Nothing but a verbatim copy of the data, minus the images, should be returned.

▬▬▬▬▬▬▬▬▬▬

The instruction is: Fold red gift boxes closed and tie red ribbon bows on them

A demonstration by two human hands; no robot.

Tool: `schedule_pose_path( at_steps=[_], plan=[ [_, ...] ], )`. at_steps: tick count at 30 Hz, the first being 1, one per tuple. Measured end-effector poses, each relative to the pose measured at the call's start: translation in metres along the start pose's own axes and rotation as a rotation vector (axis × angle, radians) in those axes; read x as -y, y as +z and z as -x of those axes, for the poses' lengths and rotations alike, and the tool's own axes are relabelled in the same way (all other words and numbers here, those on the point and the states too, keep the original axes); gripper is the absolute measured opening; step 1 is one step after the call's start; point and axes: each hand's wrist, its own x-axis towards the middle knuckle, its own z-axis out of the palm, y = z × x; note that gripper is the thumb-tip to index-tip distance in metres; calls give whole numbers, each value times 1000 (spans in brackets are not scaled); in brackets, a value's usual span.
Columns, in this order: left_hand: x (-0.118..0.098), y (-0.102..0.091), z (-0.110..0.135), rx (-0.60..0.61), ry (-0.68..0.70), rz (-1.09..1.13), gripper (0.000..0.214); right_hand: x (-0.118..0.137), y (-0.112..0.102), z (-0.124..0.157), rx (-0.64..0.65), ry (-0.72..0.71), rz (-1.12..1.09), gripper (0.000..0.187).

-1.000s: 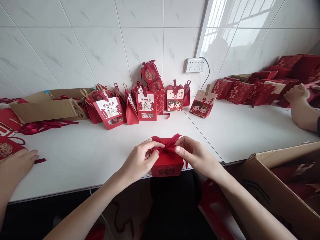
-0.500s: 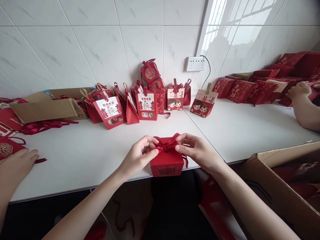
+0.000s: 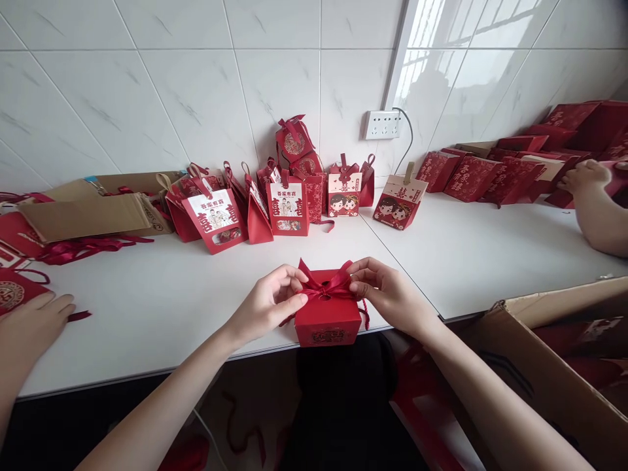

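A red gift box [image 3: 328, 319] with a dark printed emblem on its front stands at the table's near edge. Across its top lies a red satin ribbon [image 3: 324, 288] tied in a bow with a knot in the middle. My left hand [image 3: 279, 297] pinches the bow's left side between thumb and fingers. On the opposite side, my right hand [image 3: 385, 288] pinches the right loop the same way. Twisted red cords hang down at both sides of the box.
Finished red gift bags [image 3: 218, 219] line the wall. Red boxes [image 3: 473, 178] are stacked at the right, near a co-worker's hand [image 3: 586, 180]. Another person's hand [image 3: 46, 324] rests at the left. An open carton [image 3: 530, 366] stands at the lower right; ribbons [image 3: 93, 248] lie at the left.
Both my hands have drawn slightly apart, pulling the bow's sides outward. The knot shows more plainly and the left loop stands up more. The box has stayed in place.
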Motion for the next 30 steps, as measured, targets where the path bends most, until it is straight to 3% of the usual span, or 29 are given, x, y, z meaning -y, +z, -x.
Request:
schedule_pose_path(
  at_steps=[5, 9, 13, 15, 17, 20, 23, 27, 30],
  plan=[
    [4, -5, 0, -1, 66, -71, 10, -5, -5, -2, 7, -65, 75, 8],
    [5, -4, 1, -12, 89, -129, 8, -4, -9, 0, -33, -118, 167, 20],
    [2, 1, 2, 0, 157, -255, 13, 17, -5, -9, -119, -258, 463, 23],
    [1, 3, 3, -27, 235, -348, 15, 30, 1, -20, -29, -347, 616, 20],
    [2, 6, 4, -66, 323, -430, 16, 43, 8, -34, 153, -393, 700, 16],
    [4, 10, 5, -123, 432, -508, 16, 54, 16, -51, 431, -368, 743, 14],
    [6, 14, 7, -172, 502, -548, 16, 56, 20, -57, 547, -354, 756, 15],
    [6, 16, 7, -202, 512, -581, 17, 52, 21, -52, 422, -361, 752, 17],
    [6, 17, 5, -173, 497, -612, 29, 47, 20, -49, 311, -305, 758, 19]
  ],
)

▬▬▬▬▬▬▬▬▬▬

• Answer box:
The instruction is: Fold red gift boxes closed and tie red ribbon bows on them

A demonstration by two human hands; no robot.

Tool: `schedule_pose_path( at_steps=[_], plan=[ [_, ...] ], )`. at_steps: tick count at 30 Hz, the first being 1, one per tuple. Measured end-effector poses, each relative to the pose measured at the call's start: translation in metres along the start pose's own axes and rotation as a rotation vector (axis × angle, radians) in those axes; read x as -y, y as +z and z as -x of those axes, for the poses' lengths and rotations alike, and the tool's own axes are relabelled in the same way (all other words and numbers here, those on the point and the states too, keep the original axes); gripper is the absolute measured opening; step 1 is one step after the call's start; point and axes: each hand's wrist, its own x-axis towards the middle knuckle, its own z-axis out of the palm, y = z × x; note that gripper is the thumb-tip to index-tip distance in metres; calls give whole numbers, each value times 1000 (spans in brackets are not scaled); in brackets, a value's usual span.
Columns, in this order: left_hand: x (-0.118..0.098), y (-0.102..0.091), z (-0.110..0.135), rx (-0.60..0.61), ry (-0.68..0.70), rz (-1.09..1.13), gripper (0.000..0.214); right_hand: x (-0.118..0.137), y (-0.112..0.102), z (-0.124..0.157), rx (-0.64..0.65), ry (-0.72..0.71), rz (-1.12..1.09), gripper (0.000..0.187).

-1.000s: 
-0.500s: 
+0.000s: 

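A red gift box [image 3: 328, 319] with a dark printed emblem on its front stands at the table's near edge. Across its top lies a red satin ribbon [image 3: 324, 288] tied in a bow with a knot in the middle. My left hand [image 3: 279, 297] pinches the bow's left side between thumb and fingers. On the opposite side, my right hand [image 3: 385, 288] pinches the right loop the same way. Twisted red cords hang down at both sides of the box.
Finished red gift bags [image 3: 218, 219] line the wall. Red boxes [image 3: 473, 178] are stacked at the right, near a co-worker's hand [image 3: 586, 180]. Another person's hand [image 3: 46, 324] rests at the left. An open carton [image 3: 530, 366] stands at the lower right; ribbons [image 3: 93, 248] lie at the left.
Both my hands have drawn slightly apart, pulling the bow's sides outward. The knot shows more plainly and the left loop stands up more. The box has stayed in place.
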Motion for the next 30 steps, as measured, targets where the path bends most, until it is straight to 3% of the usual span, or 29 are given, x, y, z meaning -y, +z, -x.
Request:
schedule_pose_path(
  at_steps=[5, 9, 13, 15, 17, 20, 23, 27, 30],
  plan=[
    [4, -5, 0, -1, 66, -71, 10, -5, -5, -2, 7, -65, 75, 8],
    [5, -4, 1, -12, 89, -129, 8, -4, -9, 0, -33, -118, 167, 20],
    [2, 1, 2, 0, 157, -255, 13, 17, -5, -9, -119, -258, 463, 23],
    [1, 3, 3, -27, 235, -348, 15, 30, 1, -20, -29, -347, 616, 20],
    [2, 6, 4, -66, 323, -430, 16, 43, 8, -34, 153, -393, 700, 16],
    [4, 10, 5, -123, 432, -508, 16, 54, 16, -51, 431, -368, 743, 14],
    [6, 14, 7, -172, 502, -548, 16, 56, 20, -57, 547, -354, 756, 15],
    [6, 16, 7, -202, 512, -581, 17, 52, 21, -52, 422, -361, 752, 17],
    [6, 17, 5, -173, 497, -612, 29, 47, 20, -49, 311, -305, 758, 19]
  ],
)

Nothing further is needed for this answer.